▽

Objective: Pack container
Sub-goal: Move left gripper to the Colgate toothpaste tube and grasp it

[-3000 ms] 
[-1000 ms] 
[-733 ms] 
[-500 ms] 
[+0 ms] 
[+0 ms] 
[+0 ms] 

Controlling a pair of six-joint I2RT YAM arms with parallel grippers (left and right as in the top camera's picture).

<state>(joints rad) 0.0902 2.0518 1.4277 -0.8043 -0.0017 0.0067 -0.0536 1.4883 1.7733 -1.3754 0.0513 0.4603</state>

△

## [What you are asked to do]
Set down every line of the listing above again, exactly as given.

## [Written solution]
Objective: Pack container
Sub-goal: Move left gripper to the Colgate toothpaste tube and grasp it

[-3000 ms] 
[-1000 ms] 
[-733 ms] 
[-500 ms] 
[+0 ms] 
[+0 ms] 
[+0 ms] 

Controlling a pair of six-joint I2RT YAM arms with parallel grippers (left and right as in the top camera's picture).

<state>(joints rad) 0.0902 2.0518 1.4277 -0.8043 -0.0017 0.0067 -0.0536 1.4883 1.7733 -1.3754 0.0513 0.4603</state>

No more output is required.